Alzheimer’s disease is the sixth leading cause of death among U.S. adults, yet the chronic neurodegenerative disease has no cure or effective treatment. The key to developing successful therapies likely lies in early detection, since Alzheimer’s causes neurons and synapses to deteriorate slowly and irreversibly.
With that problem in mind, a team of students in Computational Science and Engineering Capstone Project (APCOMP 297R) joined forces with Biogen to design a computational model that can predict whether a patient will develop Alzheimer’s.
The course is part of the computational science and engineering master’s program, offered by the Institute for Applied Computational Science (IACS) at the Harvard John A. Paulson School of Engineering and Applied Sciences.
“We know that early detection is key. Some studies show that people start developing the disease 20 years before they begin showing any symptoms,” said Nisreen Shiban, A.B. ’17, a human development and regenerative biology concentrator pursuing a secondary in computer science.
She and her teammates crafted a machine-learning algorithm using patients’ genetic data, demographic information, and cognitive test results. The genetic data focused on a specific protein biomarker that is linked to Alzheimer’s development.
Using data from two studies, one conducted in the U.S. and one in Australia, the students were able to train and refine the machine-learning algorithm until it could predict Alzheimer’s with 93 percent accuracy.
With the bulk of the data crunching complete, the students came to a realization: their machine-learning tool wouldn’t be much good if doctors and patients aren’t inclined to use it.
“If people aren’t showing symptoms, it is really hard to convince them to go to the doctor,” said Courtney Cochrane, S.M. ’17. “We wanted to find the simplest process possible, in terms of time the patient must spend at a doctor’s office, so they are more inclined to get prescreened at an early age.”
So the team took their model a step further by quantifying how many diagnostic tests and patient visits are necessary to make a strong Alzheimer’s prediction. They created a more sophisticated meta-data classification algorithm, balancing not just how predictive certain patient data are, but how costly those data are to acquire. Cost is calculated in terms of the time a patient must spend taking a test that yields a specific piece of data for the algorithm.
“These cognitive tests can be very exhausting—just question after question to test your memory and mental skills, sometimes for up to 45 minutes,” said Shiban. “The tests are taxing for anyone, but can be especially draining for patients who suffer from cognitive impairments.”
Ultimately, the students proposed a diagnostic protocol of four clinical visits with three different diagnostic tests per visit, which yields a result that predicts Alzheimer’s with 87 percent accuracy.

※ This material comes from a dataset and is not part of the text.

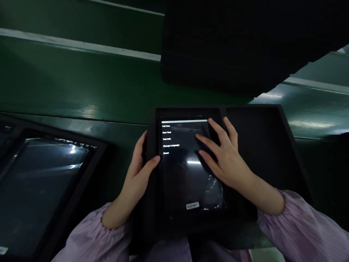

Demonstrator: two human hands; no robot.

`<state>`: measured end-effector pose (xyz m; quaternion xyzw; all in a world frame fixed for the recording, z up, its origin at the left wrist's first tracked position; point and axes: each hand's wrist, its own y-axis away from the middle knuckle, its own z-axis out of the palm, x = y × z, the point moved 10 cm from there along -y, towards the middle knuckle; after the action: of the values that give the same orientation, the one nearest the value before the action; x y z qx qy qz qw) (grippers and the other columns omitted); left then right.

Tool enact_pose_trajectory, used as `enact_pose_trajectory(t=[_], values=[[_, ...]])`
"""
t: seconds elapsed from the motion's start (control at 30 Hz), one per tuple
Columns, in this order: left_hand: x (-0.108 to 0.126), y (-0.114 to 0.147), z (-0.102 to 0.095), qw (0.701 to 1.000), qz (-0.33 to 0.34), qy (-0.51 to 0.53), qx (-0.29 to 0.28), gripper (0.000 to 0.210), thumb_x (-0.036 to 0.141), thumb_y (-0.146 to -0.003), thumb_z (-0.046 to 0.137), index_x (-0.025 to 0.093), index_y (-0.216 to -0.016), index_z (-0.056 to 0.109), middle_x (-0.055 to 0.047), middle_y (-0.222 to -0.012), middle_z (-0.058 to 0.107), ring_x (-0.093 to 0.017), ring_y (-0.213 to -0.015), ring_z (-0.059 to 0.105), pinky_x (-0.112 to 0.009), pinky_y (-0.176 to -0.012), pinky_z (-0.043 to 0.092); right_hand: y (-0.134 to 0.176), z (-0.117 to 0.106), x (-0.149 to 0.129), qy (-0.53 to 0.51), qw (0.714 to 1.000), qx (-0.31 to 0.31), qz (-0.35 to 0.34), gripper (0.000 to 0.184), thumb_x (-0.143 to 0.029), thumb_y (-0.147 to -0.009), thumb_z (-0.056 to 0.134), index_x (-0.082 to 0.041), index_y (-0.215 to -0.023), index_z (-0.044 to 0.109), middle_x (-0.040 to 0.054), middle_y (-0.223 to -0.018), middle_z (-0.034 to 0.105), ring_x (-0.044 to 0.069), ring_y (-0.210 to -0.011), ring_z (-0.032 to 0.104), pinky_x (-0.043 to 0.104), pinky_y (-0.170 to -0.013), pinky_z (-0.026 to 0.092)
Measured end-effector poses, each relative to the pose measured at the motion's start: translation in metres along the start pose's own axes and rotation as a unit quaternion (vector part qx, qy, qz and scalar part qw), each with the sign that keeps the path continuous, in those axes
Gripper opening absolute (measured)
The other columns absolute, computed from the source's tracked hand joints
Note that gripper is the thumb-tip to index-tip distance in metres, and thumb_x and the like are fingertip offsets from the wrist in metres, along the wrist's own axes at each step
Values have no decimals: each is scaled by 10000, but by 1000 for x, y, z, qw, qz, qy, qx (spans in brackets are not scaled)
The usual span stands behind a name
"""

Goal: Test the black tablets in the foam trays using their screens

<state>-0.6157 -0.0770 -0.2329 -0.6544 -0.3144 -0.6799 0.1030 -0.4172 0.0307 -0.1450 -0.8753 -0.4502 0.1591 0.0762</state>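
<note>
A tablet (180,174) with a lit dark screen lies in the left compartment of a black tray (223,112). White menu lines such as "Full Test" and "Item Test" show on its screen, and a small barcode label (192,206) sits near the bottom. Clear film wrinkles at its lower right. My left hand (137,178) grips the tray's left wall, fingers outside and thumb on top beside the tablet's edge. Over the tablet's upper right, my right hand (229,160) is spread, its fingertips at or just above the screen; contact is hard to tell.
To the left, another black tray (100,143) holds a second tablet (40,182) with a dark, glossy screen. A tall dark stack (212,47) stands beyond my tray. Underneath is a green surface (81,80) with pale strips across it.
</note>
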Motion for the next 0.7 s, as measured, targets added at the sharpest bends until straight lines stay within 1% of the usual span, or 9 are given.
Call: enact_pose_trajectory(t=[0.07, 0.17, 0.33, 0.4, 0.57, 0.7], values=[[0, -1, 1, 1000, 3, -3, -8, 780, 324, -836, 721, 310, -1574, 468, -34, -1655, 484, -322, -1568, 388, -489, -1295, 356, 0, -4, 1, -10, 1000, 9, -3, 394, -379, -1072, 499, -248, -1418, 633, 134, -1669, 423, 441, -1606, 235, 764, -1207, 346], [-2, -2, 2, 1000, 3, 0, -26, 857, 319, -816, 738, 292, -1607, 410, -54, -1677, 452, -328, -1573, 378, -491, -1291, 357, -4, -14, 5, -17, 999, 33, -10, 355, -338, -1071, 499, -276, -1386, 650, 100, -1625, 491, 406, -1585, 305, 731, -1217, 358], [-5, -2, 10, 997, 15, -8, -77, 997, 311, -788, 771, 330, -1661, 289, -56, -1733, 358, -345, -1612, 294, -521, -1309, 301, -11, -18, 13, -31, 998, 56, -7, 315, -282, -1058, 514, -272, -1316, 696, 84, -1541, 581, 385, -1544, 388, 680, -1215, 393], [-6, -2, 9, 996, 19, -8, -84, 998, 316, -795, 769, 342, -1664, 280, -51, -1746, 331, -351, -1622, 263, -530, -1310, 291, -12, -17, 12, -42, 997, 65, -14, 310, -257, -1050, 526, -260, -1304, 702, 90, -1505, 612, 376, -1523, 421, 659, -1206, 415], [-7, -1, 8, 996, 14, -8, -88, 969, 310, -815, 751, 348, -1663, 283, -44, -1756, 312, -338, -1623, 264, -514, -1319, 268, -10, -20, 11, -43, 996, 79, -11, 283, -224, -1042, 528, -249, -1241, 729, 90, -1423, 665, 349, -1478, 483, 629, -1189, 441], [-6, -2, 9, 996, 21, -17, -84, 965, 352, -835, 751, 342, -1668, 264, -73, -1733, 352, -342, -1595, 334, -513, -1299, 315, -11, -20, 11, -43, 997, 69, -1, 285, -237, -1044, 518, -255, -1220, 742, 90, -1398, 681, 350, -1457, 512, 631, -1182, 449]])
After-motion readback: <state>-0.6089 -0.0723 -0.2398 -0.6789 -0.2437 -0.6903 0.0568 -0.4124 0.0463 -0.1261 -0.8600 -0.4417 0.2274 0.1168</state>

In the future, the algorithm could be adjusted to take into account other factors, such as the financial costs of these tests for patients or hospitals.
The students caution that they are not out to replace doctors with machines; rather, they see this algorithm as a strong validation tool for clinicians. If the predictive model shows a patient is likely to develop the disease, perhaps a doctor will pay closer attention to possible symptoms.
While the future of their algorithm remains unclear, the students are excited for the potential their work has to help Biogen or other biotech companies develop an effective Alzheimer’s treatment.
“Being able to build something that could improve the lives of patients was very rewarding,” said David Castineira, S.M. ’17. “This project taught me that the right algorithms and machine-learning techniques could provide solutions in practically any field. We should not be afraid to try and tackle any complex problem with these tools.”